◆ WHAT THE EXERCISE ASKS:
Print each line from the start of the records below up through the line where "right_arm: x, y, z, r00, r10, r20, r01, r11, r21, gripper" is found, exactly as given.

◆ MATERIAL FOR THIS EXERCISE:
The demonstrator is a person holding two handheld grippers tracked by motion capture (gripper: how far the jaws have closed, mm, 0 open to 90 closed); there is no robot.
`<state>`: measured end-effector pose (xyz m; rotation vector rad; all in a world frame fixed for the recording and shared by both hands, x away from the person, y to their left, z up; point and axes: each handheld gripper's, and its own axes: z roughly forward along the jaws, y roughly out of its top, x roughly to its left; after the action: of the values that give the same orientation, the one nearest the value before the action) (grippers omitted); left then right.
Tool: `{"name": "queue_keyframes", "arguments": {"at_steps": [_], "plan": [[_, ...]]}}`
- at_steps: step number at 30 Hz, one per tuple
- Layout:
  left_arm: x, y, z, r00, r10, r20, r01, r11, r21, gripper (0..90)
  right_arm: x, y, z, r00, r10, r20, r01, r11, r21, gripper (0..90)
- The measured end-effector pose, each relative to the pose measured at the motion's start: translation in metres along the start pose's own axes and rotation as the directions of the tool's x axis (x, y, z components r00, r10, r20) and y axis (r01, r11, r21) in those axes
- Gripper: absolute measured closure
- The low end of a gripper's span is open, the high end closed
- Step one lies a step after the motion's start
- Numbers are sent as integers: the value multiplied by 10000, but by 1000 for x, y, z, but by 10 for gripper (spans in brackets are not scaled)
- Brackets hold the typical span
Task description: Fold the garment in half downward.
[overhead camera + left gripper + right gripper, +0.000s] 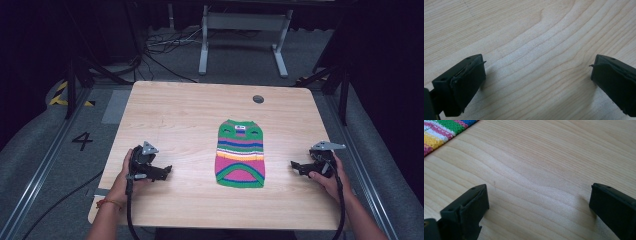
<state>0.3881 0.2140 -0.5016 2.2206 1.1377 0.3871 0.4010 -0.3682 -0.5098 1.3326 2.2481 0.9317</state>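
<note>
A small knitted sweater with green, pink, blue, yellow and white stripes lies flat on the wooden table, right of centre. My left gripper rests low over the table well to the sweater's left, jaws wide apart over bare wood. On the sweater's right side sits my right gripper, also open with nothing between its jaws. A corner of the sweater shows at the upper left of the right gripper view.
A round grey grommet sits in the table near the far edge. Beyond the table stand a white frame leg assembly and loose cables on the grey floor. A black "4" marks the floor at left.
</note>
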Motion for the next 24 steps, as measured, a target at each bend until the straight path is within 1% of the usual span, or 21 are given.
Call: {"name": "queue_keyframes", "arguments": {"at_steps": [3, 4, 5, 7, 9, 10, 13, 14, 16, 17, 18, 19, 20, 21, 23, 24], "plan": [[0, 0, 0, 9998, 75, 168, -75, 10000, -4, 0, 0, 0, 0, 10000, -21, -14, 21, 10000, -2, 28], [0, -1, 0, 9995, 170, 278, -170, 9999, -19, 0, 0, 0, 0, 10000, -23, -12, 23, 10000, -1, 28], [1, -1, 0, 9991, 346, 253, -344, 9994, -73, 1, 0, 0, 0, 10000, -31, -17, 31, 10000, -1, 28], [0, -1, 0, 9991, 268, 322, -265, 9996, -88, 4, 0, 0, 0, 10000, -35, -22, 35, 10000, 0, 27], [0, -2, -1, 9989, 269, 396, -267, 9996, -43, 4, 0, 0, 0, 10000, -69, -63, 69, 10000, 1, 27], [1, -2, -1, 9986, 341, 415, -341, 9994, -6, 4, -1, -1, -1, 9999, -87, -103, 87, 10000, 21, 27], [2, -2, -1, 9982, 366, 485, -363, 9993, -73, 2, -1, 0, -1, 9998, -128, -164, 129, 9999, 51, 27], [2, -1, -1, 9981, 409, 471, -409, 9992, -1, 2, -1, 0, -1, 9998, -132, -159, 133, 9999, 53, 27], [1, -1, -1, 9984, 365, 434, -367, 9993, 27, 2, -1, 0, -1, 9998, -131, -149, 132, 9999, 65, 27], [2, 0, -1, 9983, 444, 375, -447, 9990, 63, 2, -1, 0, -1, 9997, -163, -168, 165, 9998, 93, 29], [1, 2, -2, 9985, 316, 443, -330, 9990, 309, 5, -2, 1, -1, 9996, -203, -198, 205, 9997, 100, 43], [1, 4, -3, 9987, 277, 432, -297, 9985, 454, 22, -2, 1, -2, 9997, -150, -167, 151, 9999, 62, 98], [3, 6, -4, 9984, 334, 460, -358, 9979, 536, 56, -3, 1, -3, 9997, -118, -220, 118, 9999, 11, 159], [4, 8, -5, 9980, 321, 544, -350, 9980, 522, 116, -3, 1, -5, 9996, -104, -259, 102, 9999, -49, 193], [7, 8, -6, 9948, 445, 914, -463, 9988, 179, 237, -5, 1, -7, 9991, -109, -405, 109, 9999, 7, 195], [8, 9, -5, 9949, 479, 887, -494, 9987, 154, 276, -5, 1, -8, 9987, -84, -505, 86, 10000, 26, 208]]}}
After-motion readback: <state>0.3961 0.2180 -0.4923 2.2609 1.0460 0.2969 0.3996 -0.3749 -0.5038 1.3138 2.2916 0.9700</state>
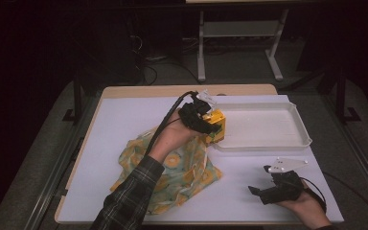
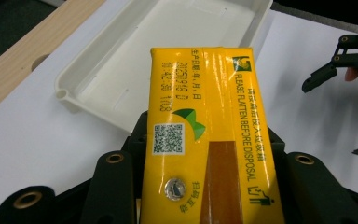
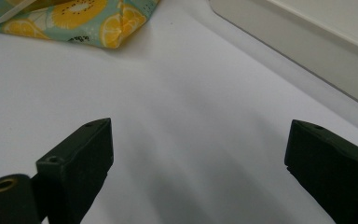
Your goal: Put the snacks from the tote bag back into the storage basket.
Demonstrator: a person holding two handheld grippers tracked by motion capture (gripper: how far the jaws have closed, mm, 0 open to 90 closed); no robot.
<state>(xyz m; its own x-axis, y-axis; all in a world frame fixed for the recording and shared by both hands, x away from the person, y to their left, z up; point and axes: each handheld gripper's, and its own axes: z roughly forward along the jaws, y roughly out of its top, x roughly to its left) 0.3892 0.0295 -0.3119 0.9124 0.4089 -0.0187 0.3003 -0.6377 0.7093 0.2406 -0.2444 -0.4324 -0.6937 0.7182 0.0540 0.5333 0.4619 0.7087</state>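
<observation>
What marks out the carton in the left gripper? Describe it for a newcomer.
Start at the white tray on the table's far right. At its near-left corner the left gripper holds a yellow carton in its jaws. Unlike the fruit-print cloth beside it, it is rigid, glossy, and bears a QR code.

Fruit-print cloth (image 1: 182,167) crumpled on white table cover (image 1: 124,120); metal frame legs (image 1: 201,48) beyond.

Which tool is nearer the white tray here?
Left. The left tool, clamping a yellow carton, is at the white tray by its left end; the right tool sits open on the table, nearer the person.
</observation>
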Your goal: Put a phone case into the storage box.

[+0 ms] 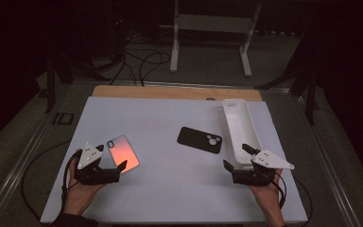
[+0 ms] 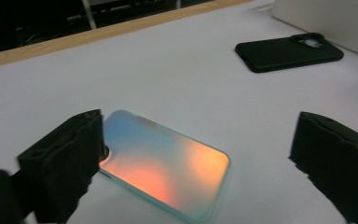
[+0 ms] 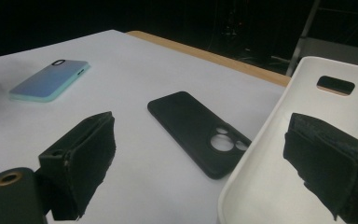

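Note:
An iridescent orange-blue phone case (image 1: 124, 152) lies flat on the white table mat (image 1: 170, 189) at the near left. My left gripper (image 1: 111, 157) stands open right at its near end, with the case (image 2: 168, 163) low between the wide-apart jaws and nothing gripped. A black phone case (image 1: 200, 139) with round camera holes lies mid-table, also visible as the black case (image 2: 289, 51) farther off. My right gripper (image 1: 237, 156) is open at the near end of a long white tray (image 1: 240, 127), one jaw over the tray (image 3: 270, 186) and the black case (image 3: 196, 128) ahead.
A wooden table edge (image 1: 175, 91) runs along the far side of the mat. Beyond it are cables and a white stand (image 1: 210, 28) on the dark floor. The iridescent case (image 3: 49, 79) lies far left in the right gripper view.

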A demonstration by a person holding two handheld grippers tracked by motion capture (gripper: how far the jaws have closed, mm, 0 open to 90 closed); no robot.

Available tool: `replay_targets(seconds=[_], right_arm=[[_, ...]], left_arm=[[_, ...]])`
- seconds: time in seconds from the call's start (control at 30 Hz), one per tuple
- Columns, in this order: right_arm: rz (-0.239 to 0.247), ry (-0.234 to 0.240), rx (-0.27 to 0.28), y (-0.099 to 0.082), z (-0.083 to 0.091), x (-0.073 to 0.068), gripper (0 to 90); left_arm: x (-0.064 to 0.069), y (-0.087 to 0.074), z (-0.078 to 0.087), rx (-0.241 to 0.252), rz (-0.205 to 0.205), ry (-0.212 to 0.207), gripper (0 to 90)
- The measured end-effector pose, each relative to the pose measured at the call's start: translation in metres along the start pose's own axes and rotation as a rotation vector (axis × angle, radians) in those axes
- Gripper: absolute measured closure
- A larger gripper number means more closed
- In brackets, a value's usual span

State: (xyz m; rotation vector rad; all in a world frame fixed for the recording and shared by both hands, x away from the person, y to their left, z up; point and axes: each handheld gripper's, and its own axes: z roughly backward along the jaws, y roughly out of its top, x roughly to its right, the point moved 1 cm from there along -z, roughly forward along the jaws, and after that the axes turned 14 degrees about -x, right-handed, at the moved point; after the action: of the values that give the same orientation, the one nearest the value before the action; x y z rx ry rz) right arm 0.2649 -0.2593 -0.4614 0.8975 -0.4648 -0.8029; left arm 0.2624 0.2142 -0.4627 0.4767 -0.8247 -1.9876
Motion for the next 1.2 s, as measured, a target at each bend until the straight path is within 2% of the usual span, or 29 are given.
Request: replay_targets(seconds=[0.03, 0.07, 0.23, 0.33, 0.37, 0.4, 0.43, 0.53, 0.63, 0.67, 0.7, 0.77, 0.9, 0.93, 1.1, 1.13, 1.17, 1.2], right_arm=[[0.0, 0.0, 0.0, 0.0, 0.0, 0.0, 8.9], [-0.002, 0.002, 0.003, 0.0, -0.002, -0.001, 8.9], [-0.002, 0.001, 0.005, -0.001, -0.002, -0.002, 8.9], [-0.001, -0.002, 0.007, -0.002, -0.002, -0.002, 8.8], [0.001, -0.006, 0.008, -0.002, -0.002, -0.003, 8.9], [0.001, -0.006, 0.008, -0.002, -0.002, -0.003, 8.9], [0.001, -0.006, 0.009, -0.002, -0.002, -0.003, 8.9], [-0.002, -0.005, 0.013, -0.002, -0.002, -0.002, 8.9], [-0.002, -0.009, 0.015, -0.002, -0.001, -0.002, 8.9], [-0.003, -0.01, 0.015, -0.002, -0.001, -0.002, 8.9], [-0.004, -0.012, 0.015, -0.003, -0.001, -0.001, 8.9], [-0.006, -0.014, 0.016, -0.003, -0.001, -0.001, 8.9], [-0.004, -0.015, 0.017, -0.003, -0.001, -0.001, 8.9], [-0.006, -0.014, 0.02, -0.003, -0.001, -0.001, 8.9], [-0.003, -0.011, 0.02, -0.003, -0.002, -0.001, 8.9], [-0.006, -0.011, 0.019, -0.003, -0.002, -0.001, 8.9], [-0.006, -0.011, 0.019, -0.003, -0.002, -0.001, 8.9], [-0.003, -0.013, 0.02, -0.003, -0.002, -0.001, 8.9]], left_arm=[[0.0, 0.0, 0.0, 0.0, 0.0, 0.0, 5.7], [0.001, 0.005, -0.003, 0.011, 0.01, -0.002, 12.5], [0.004, 0.014, -0.013, 0.031, 0.007, -0.033, 31.5], [0.005, 0.017, -0.018, 0.032, 0.012, -0.043, 39.8], [0.006, 0.021, -0.024, 0.027, 0.013, -0.06, 42.9], [0.006, 0.021, -0.024, 0.027, 0.013, -0.06, 48.9], [0.007, 0.024, -0.031, 0.002, -0.003, -0.1, 54.4], [0.009, 0.026, -0.038, -0.026, -0.014, -0.091, 63.4], [0.011, 0.029, -0.049, -0.06, -0.008, -0.102, 68.1], [0.011, 0.029, -0.049, -0.06, -0.008, -0.102, 72.0], [0.013, 0.031, -0.057, -0.087, -0.002, -0.102, 80.5], [0.014, 0.032, -0.063, -0.103, -0.007, -0.099, 88.8], [0.015, 0.033, -0.068, -0.119, -0.014, -0.103, 90.0], [0.016, 0.032, -0.076, -0.147, -0.014, -0.104, 90.0], [0.018, 0.029, -0.085, -0.188, -0.018, -0.101, 90.0], [0.018, 0.027, -0.091, -0.223, -0.018, -0.092, 90.0], [0.018, 0.027, -0.091, -0.223, -0.018, -0.092, 90.0], [0.017, 0.026, -0.097, -0.252, -0.005, -0.095, 90.0]])
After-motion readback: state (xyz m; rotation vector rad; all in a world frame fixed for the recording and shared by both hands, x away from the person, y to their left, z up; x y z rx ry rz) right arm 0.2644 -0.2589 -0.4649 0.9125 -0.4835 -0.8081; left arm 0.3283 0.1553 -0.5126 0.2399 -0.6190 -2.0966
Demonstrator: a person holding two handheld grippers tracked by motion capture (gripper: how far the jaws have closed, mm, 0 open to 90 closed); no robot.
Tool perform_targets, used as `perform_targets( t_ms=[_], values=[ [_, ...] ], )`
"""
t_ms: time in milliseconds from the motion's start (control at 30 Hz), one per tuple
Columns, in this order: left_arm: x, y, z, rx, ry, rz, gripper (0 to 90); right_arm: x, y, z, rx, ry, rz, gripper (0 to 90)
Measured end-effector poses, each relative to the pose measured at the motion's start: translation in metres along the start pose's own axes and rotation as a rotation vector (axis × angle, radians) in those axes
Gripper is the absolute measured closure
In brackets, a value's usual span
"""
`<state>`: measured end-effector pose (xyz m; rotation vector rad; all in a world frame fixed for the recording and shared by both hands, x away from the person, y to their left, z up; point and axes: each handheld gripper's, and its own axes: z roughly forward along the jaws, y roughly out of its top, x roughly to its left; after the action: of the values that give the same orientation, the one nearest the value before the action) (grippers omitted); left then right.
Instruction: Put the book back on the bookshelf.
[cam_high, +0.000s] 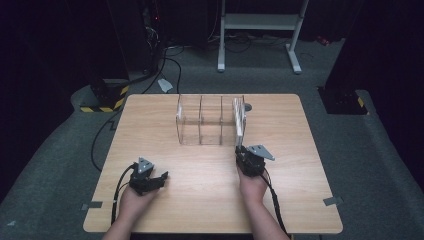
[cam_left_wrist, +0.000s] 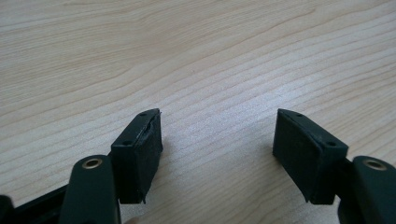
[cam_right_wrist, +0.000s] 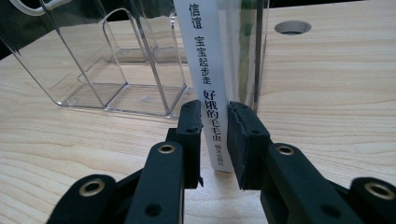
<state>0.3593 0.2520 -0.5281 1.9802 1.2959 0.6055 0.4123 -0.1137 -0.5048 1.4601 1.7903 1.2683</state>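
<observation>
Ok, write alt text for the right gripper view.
Two black jaws of the right gripper clamp the white spine of a thin book standing upright in the end slot of a clear acrylic organizer, on a light wooden table.

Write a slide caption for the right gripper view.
Right gripper clamps a white book by its spine at the clear organizer.

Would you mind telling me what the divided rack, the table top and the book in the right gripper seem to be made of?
Rack: clear rigid plastic, probably acrylic; you see the table through its glossy walls. Table top: pale wood or wood-look laminate, matt, with printed-looking grain. Book: paper or card, its smooth white spine bearing black print, between the right gripper's jaws.
</observation>
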Motion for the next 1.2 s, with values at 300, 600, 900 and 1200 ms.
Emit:
perform_targets(
  t_ms=[300,600,900,1200],
  values=[
    [0.000,0.000,0.000,0.000,0.000,0.000,32.8,0.000,-0.001,0.003,0.012,0.007,0.011,70.6],
    [0.000,0.000,0.000,0.001,-0.002,0.001,32.7,-0.003,0.004,0.004,0.016,0.003,0.021,70.6],
    [0.000,0.000,0.000,0.001,-0.002,0.001,32.8,-0.002,0.003,0.004,0.021,0.020,0.078,70.7],
    [0.000,0.000,0.000,0.001,-0.002,0.001,32.8,-0.003,0.012,-0.008,-0.027,0.026,0.017,66.4]
  ],
)
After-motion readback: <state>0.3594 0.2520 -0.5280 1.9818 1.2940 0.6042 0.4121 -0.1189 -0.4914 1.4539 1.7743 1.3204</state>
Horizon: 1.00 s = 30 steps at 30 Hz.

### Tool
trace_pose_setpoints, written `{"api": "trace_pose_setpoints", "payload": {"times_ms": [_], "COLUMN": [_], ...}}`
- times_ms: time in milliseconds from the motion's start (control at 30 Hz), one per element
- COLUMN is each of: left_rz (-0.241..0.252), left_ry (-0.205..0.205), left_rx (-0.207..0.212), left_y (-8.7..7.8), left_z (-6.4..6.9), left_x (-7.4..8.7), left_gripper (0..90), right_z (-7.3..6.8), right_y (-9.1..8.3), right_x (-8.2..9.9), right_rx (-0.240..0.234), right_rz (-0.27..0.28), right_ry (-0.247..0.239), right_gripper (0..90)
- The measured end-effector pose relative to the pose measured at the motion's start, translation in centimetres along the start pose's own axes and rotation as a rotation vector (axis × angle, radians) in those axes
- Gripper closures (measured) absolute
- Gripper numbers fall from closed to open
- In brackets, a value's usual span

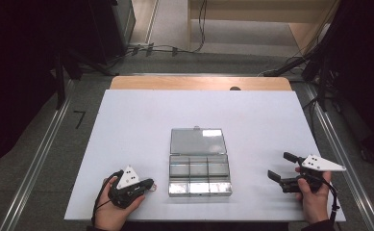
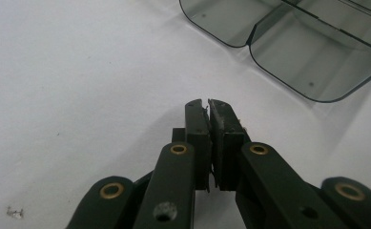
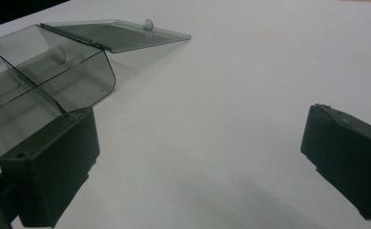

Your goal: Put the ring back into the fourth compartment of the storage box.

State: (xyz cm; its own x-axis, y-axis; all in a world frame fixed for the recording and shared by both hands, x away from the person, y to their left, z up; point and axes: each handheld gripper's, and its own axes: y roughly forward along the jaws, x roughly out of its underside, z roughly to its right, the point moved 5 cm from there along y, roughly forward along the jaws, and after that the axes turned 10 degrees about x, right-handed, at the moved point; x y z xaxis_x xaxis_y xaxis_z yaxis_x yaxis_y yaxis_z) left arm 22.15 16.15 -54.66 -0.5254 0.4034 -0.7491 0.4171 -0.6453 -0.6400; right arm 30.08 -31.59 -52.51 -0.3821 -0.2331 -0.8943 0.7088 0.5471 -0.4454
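Nearest to us, at about seven o'clock on the table (image 1: 127, 120), our left gripper (image 1: 148, 184) rests with its jaws pressed together. In the left gripper view its pads (image 2: 220, 125) meet with barely a slit between them, and we cannot make out anything held there beyond a thin dark fleck at the seam. A tiny metal scrap (image 2: 15, 213) lies on the white surface off to that view's lower left. At about four o'clock our right gripper (image 1: 281, 166) sits with its jaws spread wide and nothing between them, pointing toward the middle.

Between the two, at the centre, lies the clear compartment box (image 1: 199, 174), its lid (image 1: 198, 141) folded flat back toward twelve o'clock, the six cells apparently empty.

We judge the step to be picking up a small item for the box. To do it well, we keep the left jaws square to the tabletop, check that the piece is truly pinched before lifting, and steady the box wall with the right gripper only if it slides.

Beyond, the wooden table edge (image 1: 199, 83) and floor cables (image 1: 160, 48) lie at twelve o'clock.
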Motion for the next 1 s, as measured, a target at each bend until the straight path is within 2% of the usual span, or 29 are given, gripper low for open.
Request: {"api": "trace_pose_setpoints", "payload": {"times_ms": [167, 400, 1000], "left_rz": [0.009, 0.011, 0.067], "left_ry": [-0.012, -0.012, -0.009], "left_rx": [0.012, 0.008, 0.02], "left_y": [-0.03, -0.08, -0.76], "left_z": [-0.12, -0.14, 0.12], "left_x": [-0.01, -0.05, -0.65], "left_gripper": [88.3, 88.3, 88.3], "right_z": [0.02, 0.02, 0.03], "right_y": [-0.04, -0.04, -0.07], "right_x": [0.0, -0.01, -0.03], "right_rx": [-0.001, 0.0, 0.001], "right_rz": [0.002, 0.002, 0.005], "right_ry": [0.004, 0.003, 0.005], "right_gripper": [0.0, 0.0, 0.0]}}
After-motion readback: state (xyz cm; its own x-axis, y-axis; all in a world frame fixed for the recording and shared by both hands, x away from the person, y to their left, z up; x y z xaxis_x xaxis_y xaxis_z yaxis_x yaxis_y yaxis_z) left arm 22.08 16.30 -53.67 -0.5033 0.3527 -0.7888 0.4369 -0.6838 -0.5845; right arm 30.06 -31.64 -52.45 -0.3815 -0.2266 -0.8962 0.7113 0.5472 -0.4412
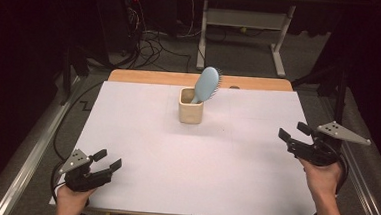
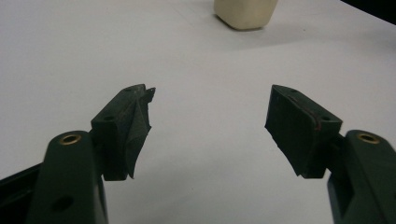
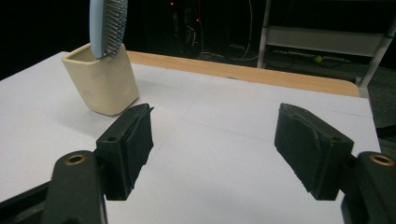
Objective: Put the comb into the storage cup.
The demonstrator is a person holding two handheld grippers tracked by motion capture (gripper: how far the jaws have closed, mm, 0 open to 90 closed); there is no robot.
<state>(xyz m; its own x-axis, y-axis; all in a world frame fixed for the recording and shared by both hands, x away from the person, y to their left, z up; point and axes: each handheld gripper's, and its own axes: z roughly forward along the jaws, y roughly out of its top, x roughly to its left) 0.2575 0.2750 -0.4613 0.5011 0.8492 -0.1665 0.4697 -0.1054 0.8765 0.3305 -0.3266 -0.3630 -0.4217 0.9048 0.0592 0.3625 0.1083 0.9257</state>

◆ ANSWER AREA:
The demonstrator is a person holding two handheld grippers tracked by motion capture (gripper: how far the jaws have closed, mm, 0 open to 90 closed); there is no robot.
`<state>`: measured end-effector pose (xyz m; rotation vector rad; all in a world frame fixed for the recording and shared by both hands, x away from the person, y to their left, z up; point and axes: each handheld gripper's, and its own axes: z roughly forward along the jaws, y roughly out of its top, x roughly to its left; after the action: of the values that give the same orientation, the one nearest the value before the action) (grippers omitted); left then right.
Tool: `{"name": "queue_keyframes", "arguments": {"at_steps": [_], "plan": [[_, ...]]}}`
- at_steps: step number at 30 Hz, one per tuple
- Layout:
  left_arm: x, y, z, r00, r10, r20, r01, r11, r21, gripper (0..90)
  right_arm: x, y, z, r00, r10, r20, r01, r11, r21, gripper (0..90)

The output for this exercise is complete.